🤖 AI Summary
This work investigates the intrinsic mechanisms underlying the efficiency of CDCL SAT solvers on circuit verification problems, particularly those involving arithmetic. To this end, we introduce the novel concept of a “proofdoor,” which captures solver efficiency by partitioning unsatisfiable CNF formulas and applying interpolant sequences to enable stepwise reasoning. Our key contribution is the establishment of the first proofdoor decomposition framework, which elucidates how partitioned reasoning and the propagation of interpolant information critically enhance solving efficiency. We further connect this framework to theoretical bounds of partially ordered resolution. Theoretical analysis shows that formulas admitting small proofdoors possess short resolution proofs and are solvable in polynomial time under specific CDCL configurations. Notably, equivalence-checking formulas for floating-point adders—despite exhibiting large pathwidth—exhibit small proofdoors, thereby explaining their empirical tractability.
📝 Abstract
We propose a new parameter called proofdoor in an attempt to explain the efficiency of CDCL SAT solvers over formulas derived from circuit (esp., arithmetic) verification applications. Informally, given an unsatisfiable CNF formula F over n variables, a proofdoor decomposition consists of a chunking of the clauses into A1, . . . , Ak together with a sequence of interpolants connecting these chunks. Intuitively, a proofdoor captures the idea that an unsatisfiable formula can be refuted by reasoning chunk by chunk, while maintaining only a summary of the information (i.e., interpolants) gained so far for subsequent reasoning steps.
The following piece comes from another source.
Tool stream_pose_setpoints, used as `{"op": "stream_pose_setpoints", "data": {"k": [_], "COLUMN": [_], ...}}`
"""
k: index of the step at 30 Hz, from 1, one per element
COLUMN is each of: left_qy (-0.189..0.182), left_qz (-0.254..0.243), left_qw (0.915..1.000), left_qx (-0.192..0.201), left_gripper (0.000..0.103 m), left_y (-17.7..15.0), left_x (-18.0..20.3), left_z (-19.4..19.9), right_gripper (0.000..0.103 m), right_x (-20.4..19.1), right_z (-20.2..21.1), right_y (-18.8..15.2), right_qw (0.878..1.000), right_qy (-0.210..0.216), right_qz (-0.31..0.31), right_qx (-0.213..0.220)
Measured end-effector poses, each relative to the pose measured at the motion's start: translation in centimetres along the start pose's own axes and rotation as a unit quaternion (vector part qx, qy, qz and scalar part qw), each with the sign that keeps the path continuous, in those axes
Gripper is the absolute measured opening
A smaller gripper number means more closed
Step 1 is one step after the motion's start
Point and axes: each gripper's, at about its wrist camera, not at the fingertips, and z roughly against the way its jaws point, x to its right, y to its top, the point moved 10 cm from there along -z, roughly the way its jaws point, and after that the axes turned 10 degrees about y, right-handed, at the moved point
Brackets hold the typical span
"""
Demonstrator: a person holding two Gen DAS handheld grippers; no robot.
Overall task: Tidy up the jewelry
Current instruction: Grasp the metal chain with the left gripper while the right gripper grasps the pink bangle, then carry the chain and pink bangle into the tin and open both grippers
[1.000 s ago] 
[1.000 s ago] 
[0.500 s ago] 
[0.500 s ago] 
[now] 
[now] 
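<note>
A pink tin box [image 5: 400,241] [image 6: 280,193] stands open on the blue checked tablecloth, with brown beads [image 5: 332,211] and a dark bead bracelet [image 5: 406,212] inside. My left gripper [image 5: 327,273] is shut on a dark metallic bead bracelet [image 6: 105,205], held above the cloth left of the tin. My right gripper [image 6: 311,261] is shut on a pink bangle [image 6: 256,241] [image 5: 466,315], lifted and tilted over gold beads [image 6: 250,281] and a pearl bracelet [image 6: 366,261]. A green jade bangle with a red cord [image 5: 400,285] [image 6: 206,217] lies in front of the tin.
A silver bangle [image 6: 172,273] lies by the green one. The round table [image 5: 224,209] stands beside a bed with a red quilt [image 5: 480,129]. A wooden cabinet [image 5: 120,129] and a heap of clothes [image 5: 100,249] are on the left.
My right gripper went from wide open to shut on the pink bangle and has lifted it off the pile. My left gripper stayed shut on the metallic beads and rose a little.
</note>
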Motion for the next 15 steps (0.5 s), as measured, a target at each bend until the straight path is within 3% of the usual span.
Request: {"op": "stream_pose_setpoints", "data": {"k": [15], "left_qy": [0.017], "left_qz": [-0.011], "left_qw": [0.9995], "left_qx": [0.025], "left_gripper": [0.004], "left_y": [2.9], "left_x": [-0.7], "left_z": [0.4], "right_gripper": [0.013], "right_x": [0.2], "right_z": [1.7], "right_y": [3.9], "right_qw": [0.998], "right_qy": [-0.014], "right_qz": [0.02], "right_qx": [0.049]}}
We prove several theorems in support of the proposition that proofdoors can explain the efficiency of CDCL solvers for some class of circuit verification problems. First, we show that formulas with small proofdoors (i.e., where each interpolant is O(n) sized, each chunk Ai has small pathwidth, and each interpolant clause has at most O(log(n)) backward dependency on the previous interpolant) have short resolution (Res) proofs. Second, we show that certain configurations of CDCL solvers can compute such proofs in time polynomial in n. Third, we show that commutativity (miter) formulas over floating-point addition have small proofdoors and hence short Res proofs, even though they have large pathwidth. Fourth, we characterize the limits of the proofdoor framework by connecting proofdoors to the partially ordered resolution proof system: we show that a poor decomposition of arithmetic miter instances can force exponentially large partially ordered resolution proofs, even when a different decomposition (i.e., small proofdoors) permits short proofs.